### WHAT YOU SHOULD DO
Transcribe everything in the records exactly. Skip the images.

### LISTED ENTRIES
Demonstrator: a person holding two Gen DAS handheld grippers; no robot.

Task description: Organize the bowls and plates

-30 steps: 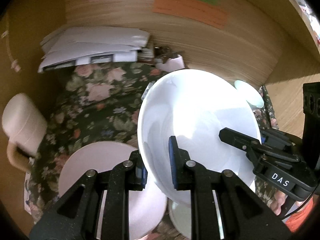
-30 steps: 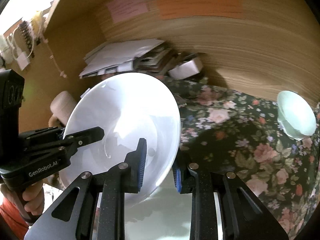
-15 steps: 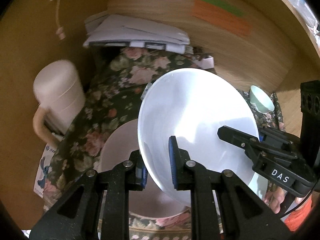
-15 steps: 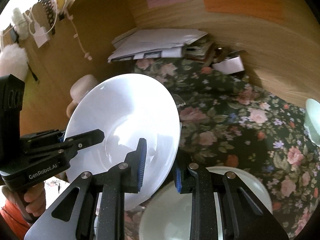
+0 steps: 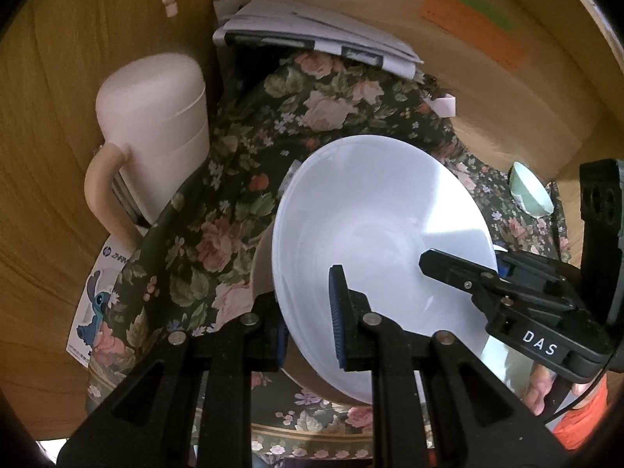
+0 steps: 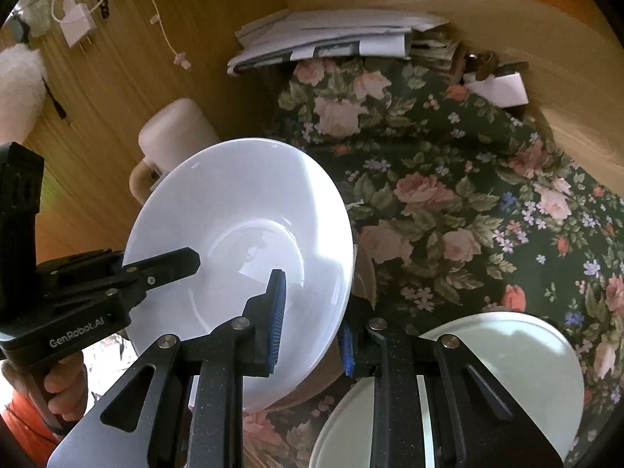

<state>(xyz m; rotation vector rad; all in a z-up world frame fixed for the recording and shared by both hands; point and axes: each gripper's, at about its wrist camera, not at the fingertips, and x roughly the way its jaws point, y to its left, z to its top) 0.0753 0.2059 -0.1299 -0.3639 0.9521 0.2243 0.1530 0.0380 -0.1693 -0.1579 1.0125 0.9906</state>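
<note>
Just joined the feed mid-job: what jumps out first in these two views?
A big white bowl held tilted above the floral tablecloth, its rim pinched by the left gripper and the right gripper. Below the right gripper lies a pale plate; a cream jug stands at the left.

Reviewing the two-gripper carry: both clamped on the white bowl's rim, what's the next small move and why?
Probably lower it a little further onto the beige plate showing under its left edge. The left gripper and right gripper both pinch the white bowl, which hangs tilted above the floral cloth.
</note>
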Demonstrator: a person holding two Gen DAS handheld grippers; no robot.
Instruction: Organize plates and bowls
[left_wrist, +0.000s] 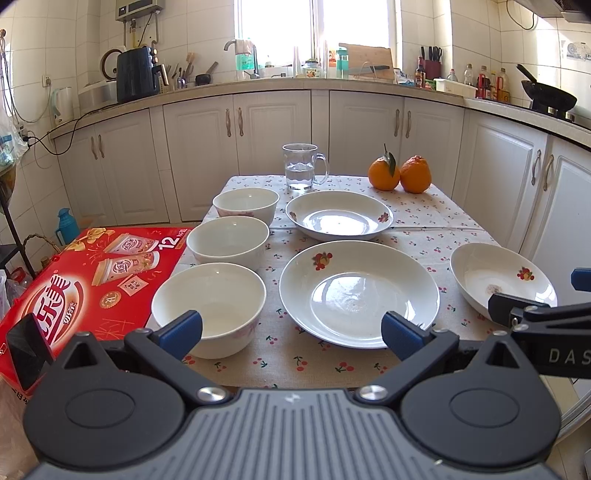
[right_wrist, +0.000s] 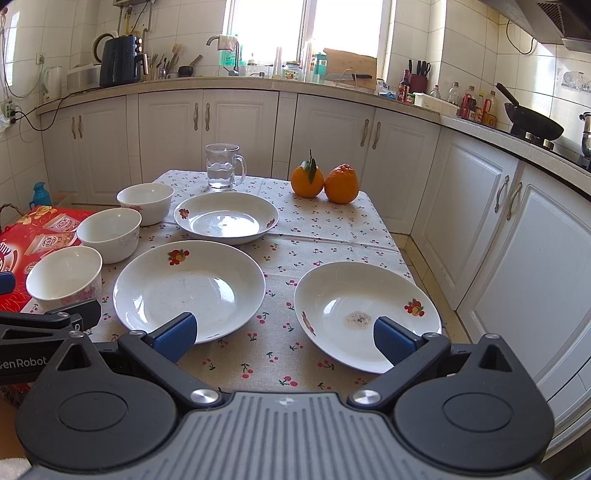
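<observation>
Three white bowls stand in a row down the table's left side: near bowl, middle bowl, far bowl. Three white plates with fruit prints lie to their right: a large centre plate, a far plate, and a right plate with a small speck of residue. My left gripper hangs open above the near table edge, between near bowl and centre plate. My right gripper hangs open between centre and right plates.
A glass mug of water and two oranges stand at the table's far end. A red carton abuts the left side. White cabinets run close along the right and back.
</observation>
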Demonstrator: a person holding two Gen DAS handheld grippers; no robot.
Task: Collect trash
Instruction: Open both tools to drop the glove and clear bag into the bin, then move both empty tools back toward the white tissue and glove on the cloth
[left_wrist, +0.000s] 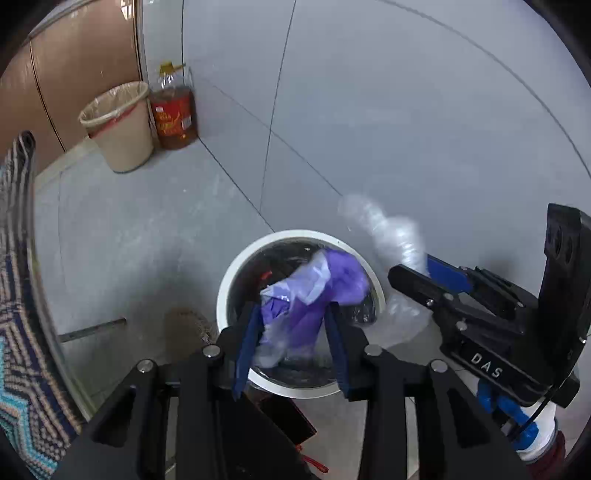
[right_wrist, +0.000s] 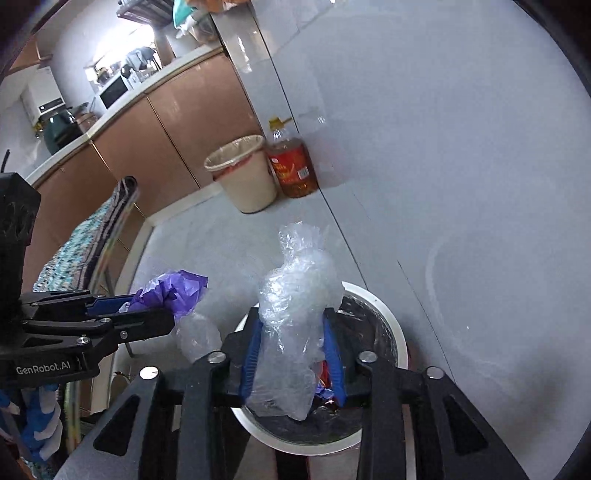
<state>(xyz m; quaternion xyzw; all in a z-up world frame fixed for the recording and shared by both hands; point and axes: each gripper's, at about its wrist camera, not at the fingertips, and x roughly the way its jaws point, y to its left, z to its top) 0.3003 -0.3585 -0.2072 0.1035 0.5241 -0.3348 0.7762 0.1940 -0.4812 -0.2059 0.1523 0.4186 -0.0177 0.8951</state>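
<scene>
My left gripper (left_wrist: 293, 321) is shut on a crumpled purple plastic bag (left_wrist: 314, 291) and holds it just above a white round trash bin (left_wrist: 236, 266) lined with black plastic. My right gripper (right_wrist: 293, 347) is shut on a crumpled clear plastic bag (right_wrist: 295, 314) and holds it over the same bin (right_wrist: 391, 317). In the left wrist view the right gripper (left_wrist: 428, 273) shows at the right with the clear bag (left_wrist: 391, 236). In the right wrist view the left gripper (right_wrist: 147, 314) shows at the left with the purple bag (right_wrist: 173, 290).
A beige bin with a liner (left_wrist: 118, 125) and a large oil bottle (left_wrist: 173, 110) stand in the corner by a grey wall. Brown cabinets (right_wrist: 166, 129) run along the left. A patterned cloth hangs on a chair (right_wrist: 96, 236).
</scene>
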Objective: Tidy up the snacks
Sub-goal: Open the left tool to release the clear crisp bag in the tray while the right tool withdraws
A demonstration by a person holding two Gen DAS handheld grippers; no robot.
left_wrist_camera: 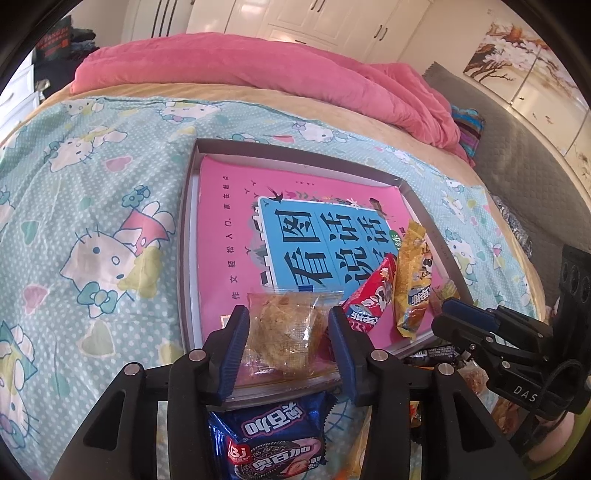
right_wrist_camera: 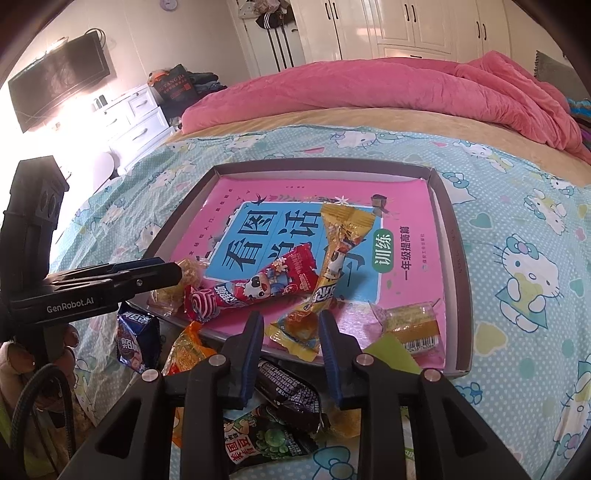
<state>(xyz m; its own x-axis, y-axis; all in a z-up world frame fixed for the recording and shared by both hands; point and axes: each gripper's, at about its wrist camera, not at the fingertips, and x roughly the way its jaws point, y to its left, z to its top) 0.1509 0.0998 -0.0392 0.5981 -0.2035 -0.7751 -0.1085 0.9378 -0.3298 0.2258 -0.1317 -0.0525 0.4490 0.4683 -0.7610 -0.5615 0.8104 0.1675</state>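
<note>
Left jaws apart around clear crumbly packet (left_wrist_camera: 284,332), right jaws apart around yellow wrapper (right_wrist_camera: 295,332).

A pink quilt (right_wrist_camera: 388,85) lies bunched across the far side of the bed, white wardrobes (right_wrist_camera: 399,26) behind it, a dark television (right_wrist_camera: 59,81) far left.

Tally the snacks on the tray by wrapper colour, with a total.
Red: 1 (red stick pack)
Yellow: 2 (yellow stick pack, small yellow pack)
Clear: 2 (cake, bar)
Total: 5
</note>
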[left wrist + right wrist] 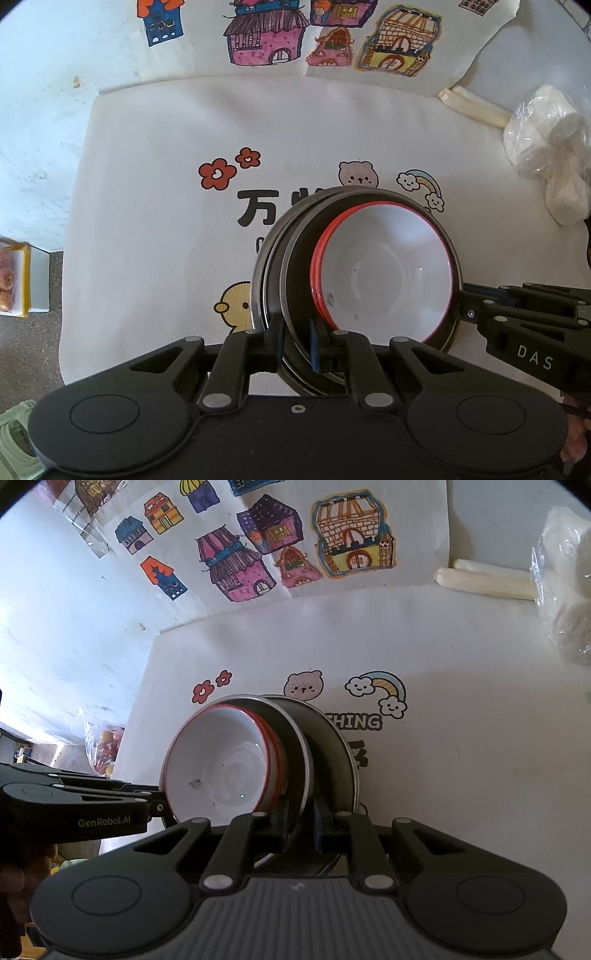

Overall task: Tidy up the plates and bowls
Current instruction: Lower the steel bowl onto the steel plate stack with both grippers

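Two red-rimmed white bowls (384,269) (218,764) sit nested inside a dark metal dish (295,258) (297,746). That dish rests in a second, wider metal dish (264,254) (341,753). My left gripper (298,338) (159,806) is shut on the near rim of the inner metal dish, with one finger inside beside the bowls. My right gripper (302,821) (466,314) is shut on the same dish's rim at another side. The stack is tilted over the white mat (147,221). Whether it touches the mat is hidden.
The mat (461,775) bears cartoon prints. Behind it lies a paper sheet of drawn houses (266,40) (240,565). Plastic-wrapped white rolls (546,147) (569,590) and white paper sticks (472,105) (484,581) lie at the right. A snack bag (103,749) is at the left edge.
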Demonstrator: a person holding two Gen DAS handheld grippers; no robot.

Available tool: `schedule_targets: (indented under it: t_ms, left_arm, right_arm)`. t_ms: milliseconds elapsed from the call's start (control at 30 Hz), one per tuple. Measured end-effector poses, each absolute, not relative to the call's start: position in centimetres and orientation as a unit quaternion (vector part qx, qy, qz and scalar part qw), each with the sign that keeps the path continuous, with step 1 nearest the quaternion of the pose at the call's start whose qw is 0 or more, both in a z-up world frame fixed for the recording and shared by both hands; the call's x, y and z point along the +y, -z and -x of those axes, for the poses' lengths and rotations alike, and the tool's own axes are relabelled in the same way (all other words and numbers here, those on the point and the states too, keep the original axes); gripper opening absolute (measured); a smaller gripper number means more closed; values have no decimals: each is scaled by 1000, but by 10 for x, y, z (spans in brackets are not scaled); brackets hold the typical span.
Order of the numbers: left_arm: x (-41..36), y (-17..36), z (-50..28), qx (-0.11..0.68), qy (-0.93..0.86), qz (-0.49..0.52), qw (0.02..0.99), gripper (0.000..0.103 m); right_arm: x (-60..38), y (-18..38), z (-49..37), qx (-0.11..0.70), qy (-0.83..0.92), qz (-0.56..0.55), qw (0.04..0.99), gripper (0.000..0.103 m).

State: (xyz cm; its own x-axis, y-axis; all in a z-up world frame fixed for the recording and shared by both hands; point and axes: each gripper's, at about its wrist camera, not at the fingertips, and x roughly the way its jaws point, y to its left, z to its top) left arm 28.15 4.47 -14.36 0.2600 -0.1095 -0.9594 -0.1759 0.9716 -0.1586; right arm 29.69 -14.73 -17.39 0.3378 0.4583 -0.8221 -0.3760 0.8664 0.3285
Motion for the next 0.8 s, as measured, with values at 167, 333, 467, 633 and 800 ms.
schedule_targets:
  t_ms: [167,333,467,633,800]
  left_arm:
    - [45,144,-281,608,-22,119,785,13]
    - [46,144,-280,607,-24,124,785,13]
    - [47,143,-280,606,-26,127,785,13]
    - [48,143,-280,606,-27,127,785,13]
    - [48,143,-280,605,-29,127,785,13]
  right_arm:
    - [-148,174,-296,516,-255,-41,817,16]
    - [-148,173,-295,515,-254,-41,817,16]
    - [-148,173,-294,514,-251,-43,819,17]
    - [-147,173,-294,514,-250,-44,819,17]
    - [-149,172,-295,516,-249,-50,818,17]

### RESPONSE FOR THIS EXERCISE
Demonstrator: a person holding two Gen DAS handheld grippers; no robot.

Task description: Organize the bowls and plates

-30 steps: 
-30 steps: 
-15 steps: 
-15 steps: 
+0 steps: 
+0 steps: 

<state>(xyz m; rotation vector rad; all in a z-up world frame fixed for the recording and shared by both hands; point and axes: each gripper's, at about its wrist camera, not at the fingertips, and x roughly the way its jaws point, y to its left, z to its top) 0.0753 0.2059 -0.1299 -0.3639 0.9521 0.2243 0.1530 0.0380 -0.1693 -0.1579 1.0125 0.9906</state>
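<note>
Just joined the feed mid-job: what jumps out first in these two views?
A big white bowl held tilted above the floral tablecloth, its rim pinched by the left gripper and the right gripper. Below the right gripper lies a pale plate; a cream jug stands at the left.

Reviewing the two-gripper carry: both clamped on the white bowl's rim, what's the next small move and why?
Probably lower it a little further onto the beige plate showing under its left edge. The left gripper and right gripper both pinch the white bowl, which hangs tilted above the floral cloth.
</note>
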Demonstrator: a person holding two Gen DAS handheld grippers; no robot.
Instruction: Organize plates and bowls
[left_wrist, +0.000s] 
[right_wrist, +0.000s] 
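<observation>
Three white bowls stand in a row down the table's left side: near bowl, middle bowl, far bowl. Three white plates with fruit prints lie to their right: a large centre plate, a far plate, and a right plate with a small speck of residue. My left gripper hangs open above the near table edge, between near bowl and centre plate. My right gripper hangs open between centre and right plates.
A glass mug of water and two oranges stand at the table's far end. A red carton abuts the left side. White cabinets run close along the right and back.
</observation>
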Demonstrator: a person holding two Gen DAS handheld grippers; no robot.
Task: Collect trash
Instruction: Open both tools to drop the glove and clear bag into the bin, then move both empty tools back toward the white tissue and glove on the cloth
[left_wrist, +0.000s] 
[right_wrist, +0.000s] 
<state>(xyz m; quaternion xyzw; all in a z-up world frame fixed for the recording and shared by both hands; point and axes: each gripper's, at about its wrist camera, not at the fingertips, and x roughly the way its jaws point, y to its left, z to its top) 0.3003 -0.3585 -0.2072 0.1035 0.5241 -0.3348 0.7762 0.1940 -0.4812 -0.2059 0.1523 0.4186 -0.0177 0.8951</state>
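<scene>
My left gripper (left_wrist: 293, 321) is shut on a crumpled purple plastic bag (left_wrist: 314, 291) and holds it just above a white round trash bin (left_wrist: 236, 266) lined with black plastic. My right gripper (right_wrist: 293, 347) is shut on a crumpled clear plastic bag (right_wrist: 295, 314) and holds it over the same bin (right_wrist: 391, 317). In the left wrist view the right gripper (left_wrist: 428, 273) shows at the right with the clear bag (left_wrist: 391, 236). In the right wrist view the left gripper (right_wrist: 147, 314) shows at the left with the purple bag (right_wrist: 173, 290).
A beige bin with a liner (left_wrist: 118, 125) and a large oil bottle (left_wrist: 173, 110) stand in the corner by a grey wall. Brown cabinets (right_wrist: 166, 129) run along the left. A patterned cloth hangs on a chair (right_wrist: 96, 236).
</scene>
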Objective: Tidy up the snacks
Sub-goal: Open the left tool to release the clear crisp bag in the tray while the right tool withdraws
A demonstration by a person holding two Gen DAS handheld grippers; no robot.
left_wrist_camera: 
right_wrist_camera: 
<state>(xyz m; its own x-axis, y-axis; all in a z-up world frame fixed for the recording and shared by both hands; point and axes: each gripper's, at about its wrist camera, not at the fingertips, and x roughly the way its jaws point, y to its left, z to its top) 0.1509 0.0998 -0.0392 0.5981 -0.2035 -0.7751 -0.1085 0.9378 -0.3298 0.2258 -0.1317 -0.0525 0.4490 0.4683 -0.7610 -0.5615 0.8104 0.1675</state>
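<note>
Left jaws apart around clear crumbly packet (left_wrist_camera: 284,332), right jaws apart around yellow wrapper (right_wrist_camera: 295,332).

A pink quilt (right_wrist_camera: 388,85) lies bunched across the far side of the bed, white wardrobes (right_wrist_camera: 399,26) behind it, a dark television (right_wrist_camera: 59,81) far left.

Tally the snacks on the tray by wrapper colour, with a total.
Red: 1 (red stick pack)
Yellow: 2 (yellow stick pack, small yellow pack)
Clear: 2 (cake, bar)
Total: 5
</note>
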[left wrist + right wrist] 

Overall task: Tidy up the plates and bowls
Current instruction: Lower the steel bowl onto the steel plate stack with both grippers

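Two red-rimmed white bowls (384,269) (218,764) sit nested inside a dark metal dish (295,258) (297,746). That dish rests in a second, wider metal dish (264,254) (341,753). My left gripper (298,338) (159,806) is shut on the near rim of the inner metal dish, with one finger inside beside the bowls. My right gripper (302,821) (466,314) is shut on the same dish's rim at another side. The stack is tilted over the white mat (147,221). Whether it touches the mat is hidden.
The mat (461,775) bears cartoon prints. Behind it lies a paper sheet of drawn houses (266,40) (240,565). Plastic-wrapped white rolls (546,147) (569,590) and white paper sticks (472,105) (484,581) lie at the right. A snack bag (103,749) is at the left edge.
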Demonstrator: a person holding two Gen DAS handheld grippers; no robot.

Available tool: `schedule_targets: (indented under it: t_ms, left_arm, right_arm)`. t_ms: milliseconds elapsed from the call's start (control at 30 Hz), one per tuple. Measured end-effector poses, each absolute, not relative to the call's start: position in centimetres and orientation as a unit quaternion (vector part qx, qy, qz and scalar part qw), each with the sign that keeps the path continuous, with step 1 nearest the quaternion of the pose at the call's start whose qw is 0 or more, both in a z-up world frame fixed for the recording and shared by both hands; the call's x, y and z point along the +y, -z and -x of those axes, for the poses' lengths and rotations alike, and the tool's own axes are relabelled in the same way (all other words and numbers here, those on the point and the states too, keep the original axes); gripper opening absolute (measured); a smaller gripper number means more closed; values have no decimals: each is scaled by 1000, but by 10 for x, y, z (spans in brackets are not scaled); brackets hold the typical span.
Order of the numbers: left_arm: x (-41..36), y (-17..36), z (-50..28), qx (-0.11..0.68), qy (-0.93..0.86), qz (-0.49..0.52), qw (0.02..0.99), gripper (0.000..0.103 m); right_arm: x (-60..38), y (-18..38), z (-49..37), qx (-0.11..0.70), qy (-0.83..0.92), qz (-0.56..0.55), qw (0.04..0.99), gripper (0.000..0.103 m).

State: (xyz cm; its own x-axis, y-axis; all in a z-up world frame fixed for the recording and shared by both hands; point and axes: each gripper's, at about its wrist camera, not at the fingertips, and x roughly the way its jaws point, y to its left, z to its top) left arm 28.15 4.47 -14.36 0.2600 -0.1095 -0.9594 -0.1759 0.9716 -0.1586; right arm 29.69 -14.73 -17.39 0.3378 0.4583 -0.8221 -0.3760 0.8664 0.3285
Motion for the next 0.8 s, as measured, with values at 167, 333, 467, 633 and 800 ms.
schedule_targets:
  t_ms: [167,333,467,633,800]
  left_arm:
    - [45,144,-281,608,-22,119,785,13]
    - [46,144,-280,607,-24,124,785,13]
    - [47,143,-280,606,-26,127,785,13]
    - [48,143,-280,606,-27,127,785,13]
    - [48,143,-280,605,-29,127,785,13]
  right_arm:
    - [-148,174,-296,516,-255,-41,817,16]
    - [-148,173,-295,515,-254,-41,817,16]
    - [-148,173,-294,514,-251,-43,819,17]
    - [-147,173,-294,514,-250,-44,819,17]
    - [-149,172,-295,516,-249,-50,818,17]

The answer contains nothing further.